Task goal |
In the entries below, the lines from the one with "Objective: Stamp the" through the one with "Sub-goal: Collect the" are to be copied exactly; both ends count.

═════ Entries provided ═════

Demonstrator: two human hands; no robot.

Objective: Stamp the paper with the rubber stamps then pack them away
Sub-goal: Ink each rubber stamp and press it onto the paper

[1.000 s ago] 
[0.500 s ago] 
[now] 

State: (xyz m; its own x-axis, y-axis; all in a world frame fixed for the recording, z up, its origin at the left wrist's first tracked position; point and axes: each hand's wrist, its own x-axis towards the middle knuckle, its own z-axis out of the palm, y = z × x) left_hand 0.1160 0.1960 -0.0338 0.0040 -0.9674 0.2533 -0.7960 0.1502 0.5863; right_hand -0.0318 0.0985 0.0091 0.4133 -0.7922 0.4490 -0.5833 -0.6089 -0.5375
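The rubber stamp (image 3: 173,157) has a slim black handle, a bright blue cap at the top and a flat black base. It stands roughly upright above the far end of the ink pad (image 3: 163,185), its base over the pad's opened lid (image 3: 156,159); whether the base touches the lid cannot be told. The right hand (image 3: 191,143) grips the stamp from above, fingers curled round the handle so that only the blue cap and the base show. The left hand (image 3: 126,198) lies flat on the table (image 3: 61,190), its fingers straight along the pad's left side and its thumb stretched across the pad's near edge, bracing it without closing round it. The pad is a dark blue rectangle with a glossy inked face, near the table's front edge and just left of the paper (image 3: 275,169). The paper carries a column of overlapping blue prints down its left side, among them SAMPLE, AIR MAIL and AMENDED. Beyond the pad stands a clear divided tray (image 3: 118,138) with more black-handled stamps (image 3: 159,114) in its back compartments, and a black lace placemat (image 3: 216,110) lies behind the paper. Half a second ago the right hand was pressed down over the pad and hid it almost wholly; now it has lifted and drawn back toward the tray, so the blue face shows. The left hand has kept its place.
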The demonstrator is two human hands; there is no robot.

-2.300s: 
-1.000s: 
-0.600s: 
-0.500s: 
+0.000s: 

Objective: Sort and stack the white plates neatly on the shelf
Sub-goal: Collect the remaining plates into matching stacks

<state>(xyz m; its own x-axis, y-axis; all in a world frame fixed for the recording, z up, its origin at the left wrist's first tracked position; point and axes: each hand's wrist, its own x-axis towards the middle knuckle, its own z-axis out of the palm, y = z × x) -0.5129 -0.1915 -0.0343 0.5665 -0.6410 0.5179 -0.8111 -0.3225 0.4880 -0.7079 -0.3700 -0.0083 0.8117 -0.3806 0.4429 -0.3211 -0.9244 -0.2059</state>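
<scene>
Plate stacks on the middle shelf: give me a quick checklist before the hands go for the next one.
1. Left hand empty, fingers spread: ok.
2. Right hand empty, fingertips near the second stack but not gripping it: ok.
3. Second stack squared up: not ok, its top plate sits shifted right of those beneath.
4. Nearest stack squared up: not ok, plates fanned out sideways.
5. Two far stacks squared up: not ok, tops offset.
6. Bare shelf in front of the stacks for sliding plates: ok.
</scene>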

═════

Solution |
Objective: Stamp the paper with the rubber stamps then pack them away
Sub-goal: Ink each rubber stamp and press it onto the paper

[1.000 s ago] 
[0.500 s ago] 
[now] 

State: (xyz m; its own x-axis, y-axis; all in a world frame fixed for the recording, z up, its origin at the left wrist's first tracked position; point and axes: each hand's wrist, its own x-axis towards the middle knuckle, its own z-axis out of the palm, y = z × x) left_hand 0.1160 0.1960 -0.0338 0.0040 -0.9674 0.2533 -0.7960 0.1502 0.5863; right_hand -0.0318 0.0985 0.0091 0.4133 -0.7922 0.4490 -0.5833 -0.6089 -0.5375
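The rubber stamp (image 3: 173,157) has a slim black handle, a bright blue cap at the top and a flat black base. It stands roughly upright above the far end of the ink pad (image 3: 163,185), its base over the pad's opened lid (image 3: 156,159); whether the base touches the lid cannot be told. The right hand (image 3: 191,143) grips the stamp from above, fingers curled round the handle so that only the blue cap and the base show. The left hand (image 3: 126,198) lies flat on the table (image 3: 61,190), its fingers straight along the pad's left side and its thumb stretched across the pad's near edge, bracing it without closing round it. The pad is a dark blue rectangle with a glossy inked face, near the table's front edge and just left of the paper (image 3: 275,169). The paper carries a column of overlapping blue prints down its left side, among them SAMPLE, AIR MAIL and AMENDED. Beyond the pad stands a clear divided tray (image 3: 118,138) with more black-handled stamps (image 3: 159,114) in its back compartments, and a black lace placemat (image 3: 216,110) lies behind the paper. Half a second ago the right hand was pressed down over the pad and hid it almost wholly; now it has lifted and drawn back toward the tray, so the blue face shows. The left hand has kept its place.
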The demonstrator is two human hands; there is no robot.

-2.300s: 
-1.000s: 
-0.600s: 
-0.500s: 
+0.000s: 

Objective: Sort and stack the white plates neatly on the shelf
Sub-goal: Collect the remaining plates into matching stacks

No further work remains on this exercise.